Ireland’s privacy regulator under fire in EU top court

A hearing about data transfers turned into a gripe fest about Ireland’s data protection authority, which declined to rule on the matter back in 2013.

By

Updated

LUXEMBOURG — Ireland’s data protection authority came under fire during a hearing at the Court of Justice of the European Union on Tuesday over its refusal to take a decision on whether Facebook could transfer the personal data of Europeans to the United States.

EU institutions, national governments and industry groups joined Austrian privacy activist Max Schrems and even the Irish government in lining up to criticize the Dublin-based regulator, which had deferred the matter to Ireland’s highest court.

“The Data Protection Commissioner has the necessary power to suspend or prohibit data flows,” a representative for the Irish government said, referring to Facebook’s data transfers to the U.S., which were the subject of a complaint brought by Schrems in 2013. “We acknowledge the difficulty of the task, but it should not mean all standard contractual clauses should be deemed invalid.”

Instead of deciding on the case, the Irish Data Protection Commission (DPC) asked its country’s national courts to determine whether so-called standard contractual clauses — complex legal mechanisms that allow thousands of companies to move data from Europe to the U.S., Asia and elsewhere — were valid.

The Irish High Court then referred the case to the Court of Justice of the European Union (CJEU), which now has to assess whether they violate Europeans’ fundamental right to privacy, leading to Tuesday’s hearing.

In his original complaint, Schrems sought to get Facebook to stop sending Europeans’ personal data to the United States on the basis that it would be subject to surveillance from intelligence bodies such as the National Security Agency.

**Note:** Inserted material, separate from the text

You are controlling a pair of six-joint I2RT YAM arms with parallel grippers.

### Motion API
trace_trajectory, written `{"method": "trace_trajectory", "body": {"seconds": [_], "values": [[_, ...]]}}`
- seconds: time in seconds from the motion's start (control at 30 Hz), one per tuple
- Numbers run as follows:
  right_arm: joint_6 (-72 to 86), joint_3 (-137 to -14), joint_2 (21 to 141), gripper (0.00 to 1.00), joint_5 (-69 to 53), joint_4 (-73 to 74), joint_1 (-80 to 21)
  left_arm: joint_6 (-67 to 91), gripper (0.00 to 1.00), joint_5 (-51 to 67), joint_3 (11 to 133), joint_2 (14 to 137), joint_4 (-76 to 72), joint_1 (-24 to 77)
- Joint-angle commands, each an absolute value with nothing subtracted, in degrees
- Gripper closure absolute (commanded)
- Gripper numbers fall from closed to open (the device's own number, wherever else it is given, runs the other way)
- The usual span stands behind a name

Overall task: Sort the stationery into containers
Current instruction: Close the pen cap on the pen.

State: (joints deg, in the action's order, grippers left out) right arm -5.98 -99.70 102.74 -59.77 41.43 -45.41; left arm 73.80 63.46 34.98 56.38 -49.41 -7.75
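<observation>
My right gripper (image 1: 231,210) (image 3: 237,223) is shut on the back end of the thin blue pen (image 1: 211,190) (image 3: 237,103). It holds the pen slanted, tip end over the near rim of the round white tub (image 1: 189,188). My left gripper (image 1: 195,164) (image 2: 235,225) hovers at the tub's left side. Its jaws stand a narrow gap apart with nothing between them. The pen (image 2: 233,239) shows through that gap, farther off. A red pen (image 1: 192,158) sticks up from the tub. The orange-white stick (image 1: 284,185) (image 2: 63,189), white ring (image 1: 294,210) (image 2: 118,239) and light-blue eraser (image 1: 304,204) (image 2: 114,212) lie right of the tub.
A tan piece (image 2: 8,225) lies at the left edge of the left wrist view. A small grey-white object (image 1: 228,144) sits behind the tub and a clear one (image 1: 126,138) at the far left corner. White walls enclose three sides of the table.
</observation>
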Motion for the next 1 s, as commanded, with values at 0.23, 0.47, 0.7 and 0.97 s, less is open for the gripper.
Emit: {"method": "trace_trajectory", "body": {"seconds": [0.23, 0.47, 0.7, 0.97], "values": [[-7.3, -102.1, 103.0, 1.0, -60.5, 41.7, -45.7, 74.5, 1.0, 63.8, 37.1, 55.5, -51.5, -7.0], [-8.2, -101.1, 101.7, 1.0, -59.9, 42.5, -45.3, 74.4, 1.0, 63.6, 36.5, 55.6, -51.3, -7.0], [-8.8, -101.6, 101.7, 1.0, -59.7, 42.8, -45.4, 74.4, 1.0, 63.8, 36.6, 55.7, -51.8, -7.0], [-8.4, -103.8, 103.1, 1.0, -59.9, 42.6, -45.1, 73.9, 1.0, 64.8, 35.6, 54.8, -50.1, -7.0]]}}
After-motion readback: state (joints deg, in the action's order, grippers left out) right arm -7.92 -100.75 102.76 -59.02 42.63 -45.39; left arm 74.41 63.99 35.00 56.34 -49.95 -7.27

“When data is transferred by Facebook to the U.S., the protection is weakened by U.S. law. That is true with any transfer mechanisms, including the Privacy Shield. It’s systemic,” his lawyer told a packed room in Luxembourg, where the European Court is based.

The Privacy Shield is a transatlantic data flow agreement allowing companies to transfer European personal data from the EU to the U.S. It replaces the Safe Harbor, which was struck down by the CJEU in late 2015.

Data shutdown fears

Schrems’ complaint focuses squarely on Facebook and the so-called standard contractual clauses it used to transfer personal data to the United States.

But the judges in Luxembourg, whose final decision is expected in early 2020, could make a ruling on the validity of standard contractual clauses in general.

Companies worry that a ruling to invalidate the clauses could turn off data transfers from Europe to the U.S. overnight and affect flows to other parts of the world such as Asia and South America.

“The effect [of an invalidation of standard contractual clauses] on trade would be immense and would have World Trade Organization implications for the EU,” Facebook’s lawyer told the court. “There is no evidence that Facebook’s transfers are under any particular risks.” 

Facebook, which tried unsuccessfully to block the case from being referred to the CJEU, argued the company does not comply with all data access requests made by the U.S. government: “The level of request [by government agencies] is very small compared to the data Facebook has, and Facebook carefully scrutinizes those requests for legal validity.”

Both the tech giant and the U.S. government made the argument that ruling on a foreign surveillance regime is not within the court’s scope. Europe’s sweeping privacy reform — the GDPR — does not give the EU the mandate to “conduct a worldwide enquiry” of surveillance regimes across the world, a representative for the U.S. government said.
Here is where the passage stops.